# Get free KIS 2009 6 month license



## Cool Joe (Aug 28, 2008)

This is a tutorial to get KIS 2009 six month key for FREE. It's not piracy or illegal, so you can go ahead and do it.

*www.killertechtips.com/wp-content/uploads/FreeKaspersky2009_6EA8/tmp61.png

Download a trial version of Kaspersky Internet Security 2009 from here. Use the following key to increase the trial period to 6 months.
T6B6K-8YK22-VBQH7-ZUZJG
Forget about your PC's security for half a year. Relax, Enjoy.

Source


----------



## amritpal2489 (Aug 28, 2008)

This is a tutorial????


----------



## pc_game_lover2004 (Aug 28, 2008)

Thanks bro


----------



## Cool Joe (Aug 29, 2008)

amritpal2489 said:


> This is a tutorial????



Then what else can it be? A question?


----------



## ravi_9793 (Aug 29, 2008)

The key you have given may be a pirated key.


----------



## ThinkFree (Aug 29, 2008)

No need of any security suite. Using Linux


----------



## Cool Joe (Aug 29, 2008)

It's not pirated. If it was, then Kaspersky would have come to know about it and blacklisted it. That way, updates wouldn't be accessible. People who have used this key already are facing no problems whatsoever.

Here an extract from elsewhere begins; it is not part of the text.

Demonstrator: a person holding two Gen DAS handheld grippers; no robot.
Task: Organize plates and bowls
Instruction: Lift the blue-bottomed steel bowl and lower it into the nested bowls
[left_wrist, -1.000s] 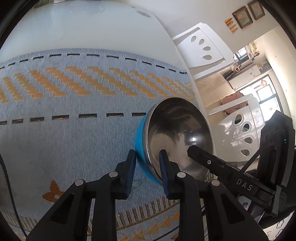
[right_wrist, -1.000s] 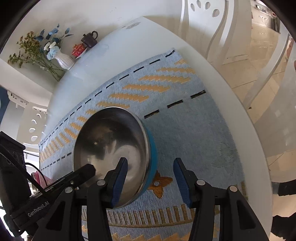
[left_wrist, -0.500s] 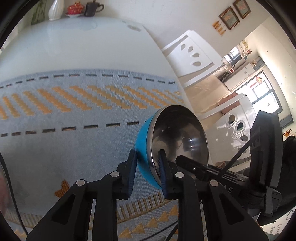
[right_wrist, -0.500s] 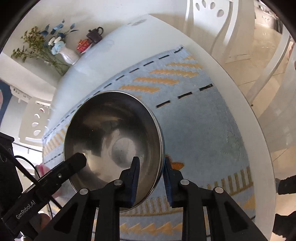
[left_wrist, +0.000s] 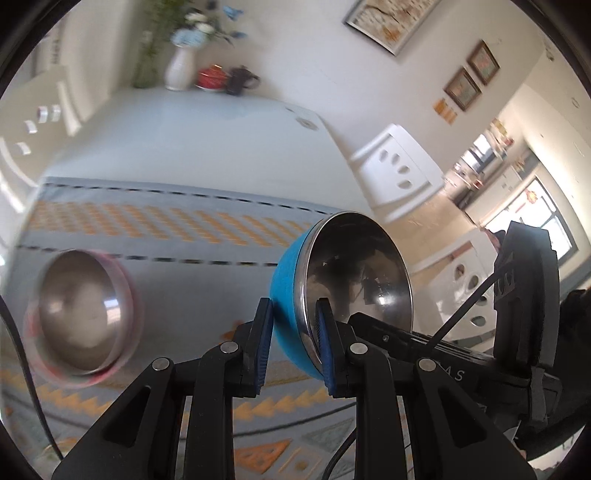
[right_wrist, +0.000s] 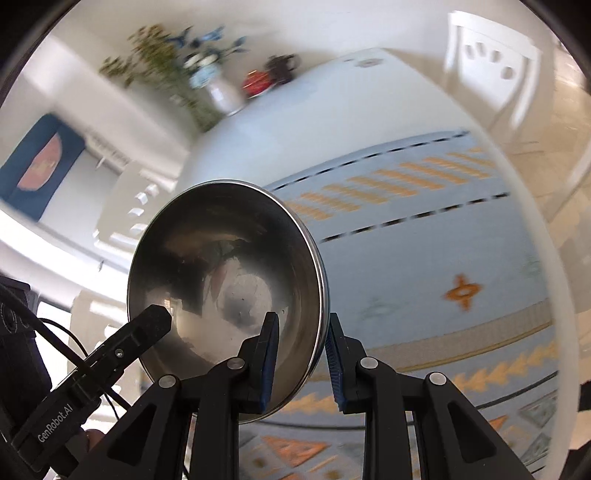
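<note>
Bowl (left_wrist: 354, 280) up off the cloth, blue outside, steel inside, and it's pinched from both sides at once! Left gripper (left_wrist: 293, 343) has its 2 blue pads clamped on the rim, 1 against the blue shell, 1 inside the steel. Right gripper (right_wrist: 301, 354) bites the opposite edge the same way, rim squeezed between its pads.

Left wrist view gives us something extra: a 2nd bowl (left_wrist: 83, 314), steel with a pinkish outside, blurred, sitting on the patterned tablecloth (left_wrist: 177, 229) well off to the left. Right wrist view doesn't show that one at all. Left view also catches the right gripper's black body coming in from the right, plus picture frames (left_wrist: 471, 75) on the wall.

Right view has the held bowl's mirror-like inside facing the lens, and the left gripper's finger (right_wrist: 147, 325) reaching in from the lower left. Both views share the white vase of flowers (right_wrist: 221, 92) at the table's (right_wrist: 332, 110) far end and a white chair (left_wrist: 399, 170).
</note>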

The screenshot shown was taken by the publisher of the site, I suppose. Look closely and you will see that updates are in progress.


----------



## thewisecrab (Aug 29, 2008)

I think it will be blacklisted soon 
Still, thnks for the tip


----------



## krates (Aug 29, 2008)

lol i thought you missed on in kis


----------



## Cool Joe (Aug 29, 2008)

I have confirmed that this is legal. Visit the source. (It's mentioned in the first post.) There, you will come across this:-


> Kaspersky Antivirus costs around $39.95 and Kaspersky Internet Security 2009 costs $59.95 but *courtesy Kaspersky Switzerland*, you can use the following license key to extend the trial period of Kaspersky Internet Security to up to six months.


Does that satisfy you?


----------



## paid (Aug 29, 2008)

*No. of activations for these code exceeded*


----------



## R2K (Aug 31, 2008)

^^

hmm.....so the key was indeed pirated


----------



## Cool Joe (Aug 31, 2008)

It was not. Maybe there were a limited number of activations for this key. Didn't you read the previous post of mine? I tell you, it was not pirated.


----------



## thewisecrab (Aug 31, 2008)

Dude, this means that already a stipulated no. of people have enrolled for subscriptions (which was already decided by Kaspersky)
Sad....
But it was worthwhile while it lasted


----------



## R2K (Sep 1, 2008)

hmm, anyways it was a good attempt....keep goin


----------



## Cool Joe (Sep 1, 2008)

There may just be another chance to get a Kaspersky license.


----------



## MetalheadGautham (Sep 1, 2008)

we see one of these every couple of months


----------



## shankar_ganesh (Sep 10, 2008)

Hey all,

I'm the author of Killer Tech Tips, the site from which this post has been taken and I can tell you that the key is *NOT* a pirated one.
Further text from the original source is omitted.